Success with artificial intelligence comes from know when and where to include a human-touch
Bill Detwiler: I think that makes sense because I’ve talked to a lot of people about how we can successfully use AI right now. And some people talk about it as a replacement for that kind of human interaction. But most people that I’m talking to right now are talking more around augmentations, right? So it’s a way to blend the two together. And especially as you’re describing in clinical and specialty medical care, that’s definitely important.
So I guess my last question is really kind of to follow up on what you were talking about a little bit earlier on the lessons that you learned and how built the platform, which is what advice would you give to other organizations, other founders, other executives who are looking to kind of build similar platforms or working to sort of augment a current sort of human task with AI? What advice would you give folks?
Julian Flannery: I would say it really depends on the market, right? So, healthcare at its core is human, right? It is, you have to keep… You can do robotic surgery, you can do AI driven reads, radiology and whatnot, but it all is … Maybe the surgery is not human necessarily all the time, but you have to decide what level of human you want in your business to some extent, right? And then the software needs to be built in a way that respects that, right? I see a lot of companies out there, “Oh, we’re AI for healthcare. We take the human being completely out of it.” It makes me nervous a little bit because at the end of the day there are challenges with AI, there’s challenges with machine learning.

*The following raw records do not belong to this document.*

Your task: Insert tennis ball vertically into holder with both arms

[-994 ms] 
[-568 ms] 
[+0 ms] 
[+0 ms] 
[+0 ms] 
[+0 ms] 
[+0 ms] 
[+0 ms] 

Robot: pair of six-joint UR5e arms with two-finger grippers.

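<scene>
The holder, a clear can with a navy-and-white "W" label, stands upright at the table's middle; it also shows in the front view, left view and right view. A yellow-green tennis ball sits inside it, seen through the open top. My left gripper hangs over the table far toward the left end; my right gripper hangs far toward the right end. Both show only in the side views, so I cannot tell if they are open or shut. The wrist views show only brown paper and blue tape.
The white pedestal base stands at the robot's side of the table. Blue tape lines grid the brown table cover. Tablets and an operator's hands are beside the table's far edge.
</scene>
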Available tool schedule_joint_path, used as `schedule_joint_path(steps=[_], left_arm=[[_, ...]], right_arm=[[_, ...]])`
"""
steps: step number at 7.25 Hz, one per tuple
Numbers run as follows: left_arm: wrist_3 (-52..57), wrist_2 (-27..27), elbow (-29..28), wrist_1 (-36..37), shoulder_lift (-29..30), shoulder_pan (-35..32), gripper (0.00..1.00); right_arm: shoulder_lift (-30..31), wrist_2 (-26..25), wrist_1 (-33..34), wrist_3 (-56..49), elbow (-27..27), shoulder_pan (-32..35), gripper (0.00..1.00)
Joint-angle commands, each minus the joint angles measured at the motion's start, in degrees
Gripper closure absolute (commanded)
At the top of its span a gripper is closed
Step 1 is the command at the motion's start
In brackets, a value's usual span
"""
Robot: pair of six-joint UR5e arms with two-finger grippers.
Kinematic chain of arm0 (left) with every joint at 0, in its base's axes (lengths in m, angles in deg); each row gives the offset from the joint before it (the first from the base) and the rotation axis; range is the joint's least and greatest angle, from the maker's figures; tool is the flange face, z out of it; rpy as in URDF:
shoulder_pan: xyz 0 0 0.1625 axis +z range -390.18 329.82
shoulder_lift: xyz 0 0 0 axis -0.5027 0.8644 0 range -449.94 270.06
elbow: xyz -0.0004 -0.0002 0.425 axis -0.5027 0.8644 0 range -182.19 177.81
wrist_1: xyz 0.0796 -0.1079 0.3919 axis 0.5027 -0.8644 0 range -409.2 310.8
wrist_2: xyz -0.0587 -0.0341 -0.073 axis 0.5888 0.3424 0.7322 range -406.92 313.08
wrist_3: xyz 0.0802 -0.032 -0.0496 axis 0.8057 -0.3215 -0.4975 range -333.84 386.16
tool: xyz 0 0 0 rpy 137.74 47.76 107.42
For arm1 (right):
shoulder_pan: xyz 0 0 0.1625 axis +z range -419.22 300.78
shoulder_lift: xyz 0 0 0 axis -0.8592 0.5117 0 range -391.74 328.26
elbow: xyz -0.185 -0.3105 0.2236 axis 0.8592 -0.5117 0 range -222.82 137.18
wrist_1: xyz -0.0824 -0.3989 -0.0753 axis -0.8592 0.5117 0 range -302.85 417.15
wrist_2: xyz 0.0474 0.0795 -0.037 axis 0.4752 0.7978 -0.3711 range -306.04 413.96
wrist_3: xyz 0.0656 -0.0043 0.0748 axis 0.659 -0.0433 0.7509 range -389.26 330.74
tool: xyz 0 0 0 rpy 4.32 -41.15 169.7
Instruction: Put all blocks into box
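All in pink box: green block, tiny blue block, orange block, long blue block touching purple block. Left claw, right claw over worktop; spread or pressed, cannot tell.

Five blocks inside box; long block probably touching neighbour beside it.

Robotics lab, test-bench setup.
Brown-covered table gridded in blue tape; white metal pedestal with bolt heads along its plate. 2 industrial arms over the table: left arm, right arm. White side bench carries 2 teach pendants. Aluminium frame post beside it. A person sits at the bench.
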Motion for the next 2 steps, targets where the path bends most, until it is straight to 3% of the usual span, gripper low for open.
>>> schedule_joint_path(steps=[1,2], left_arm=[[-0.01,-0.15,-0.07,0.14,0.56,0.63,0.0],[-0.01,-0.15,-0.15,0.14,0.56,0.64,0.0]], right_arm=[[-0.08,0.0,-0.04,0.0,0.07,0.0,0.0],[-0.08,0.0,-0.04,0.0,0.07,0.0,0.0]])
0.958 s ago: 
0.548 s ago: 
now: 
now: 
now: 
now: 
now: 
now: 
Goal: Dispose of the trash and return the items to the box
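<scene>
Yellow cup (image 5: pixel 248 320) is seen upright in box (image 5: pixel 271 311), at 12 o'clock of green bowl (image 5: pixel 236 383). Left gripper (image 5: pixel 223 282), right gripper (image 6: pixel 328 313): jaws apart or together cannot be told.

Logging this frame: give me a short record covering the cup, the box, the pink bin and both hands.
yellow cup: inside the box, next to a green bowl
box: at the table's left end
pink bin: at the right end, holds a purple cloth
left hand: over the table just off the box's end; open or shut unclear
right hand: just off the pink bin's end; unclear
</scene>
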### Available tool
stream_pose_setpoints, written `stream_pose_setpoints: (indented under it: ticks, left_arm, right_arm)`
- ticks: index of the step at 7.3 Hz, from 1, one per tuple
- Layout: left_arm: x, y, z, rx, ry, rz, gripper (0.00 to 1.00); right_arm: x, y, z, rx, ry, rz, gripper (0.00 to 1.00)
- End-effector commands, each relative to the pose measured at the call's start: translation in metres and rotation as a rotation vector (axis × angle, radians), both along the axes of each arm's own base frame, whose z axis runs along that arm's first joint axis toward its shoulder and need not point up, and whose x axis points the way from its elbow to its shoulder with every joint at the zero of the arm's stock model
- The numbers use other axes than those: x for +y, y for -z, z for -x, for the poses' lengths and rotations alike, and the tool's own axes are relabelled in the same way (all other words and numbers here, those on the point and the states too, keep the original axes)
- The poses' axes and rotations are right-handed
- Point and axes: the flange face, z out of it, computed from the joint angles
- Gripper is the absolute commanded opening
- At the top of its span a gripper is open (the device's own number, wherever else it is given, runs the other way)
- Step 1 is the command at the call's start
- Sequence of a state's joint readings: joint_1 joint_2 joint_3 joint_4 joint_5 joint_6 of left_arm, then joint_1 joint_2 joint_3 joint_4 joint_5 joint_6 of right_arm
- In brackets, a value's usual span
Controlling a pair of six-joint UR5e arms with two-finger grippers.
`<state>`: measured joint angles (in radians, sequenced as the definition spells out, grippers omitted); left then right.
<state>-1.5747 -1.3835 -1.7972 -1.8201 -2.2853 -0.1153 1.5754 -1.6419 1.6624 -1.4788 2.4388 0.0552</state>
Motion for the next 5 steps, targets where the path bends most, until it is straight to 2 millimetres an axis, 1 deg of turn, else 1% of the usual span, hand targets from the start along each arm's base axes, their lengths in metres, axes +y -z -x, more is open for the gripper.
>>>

And if you completely take out that judgment or the context or the clinical perspective that comes with decades of experience for doctors who’ve trained very hard, it can be a little tricky. So, I would say just, the advice is just really think hard about building a platform that can scale how much human do you really want to take out, right? And how do you sort of build in tech to kind of augment those interactions in a way that’s powerful. And then I think secondarily is just I mean, this is no secret, but just constantly iterate, constantly get feedback. We’re iterating every single day, and have a development cycle and a team that is very responsive. And ultimately your software becomes just increasingly better and better and better, the more people are using it and all that kind of stuff.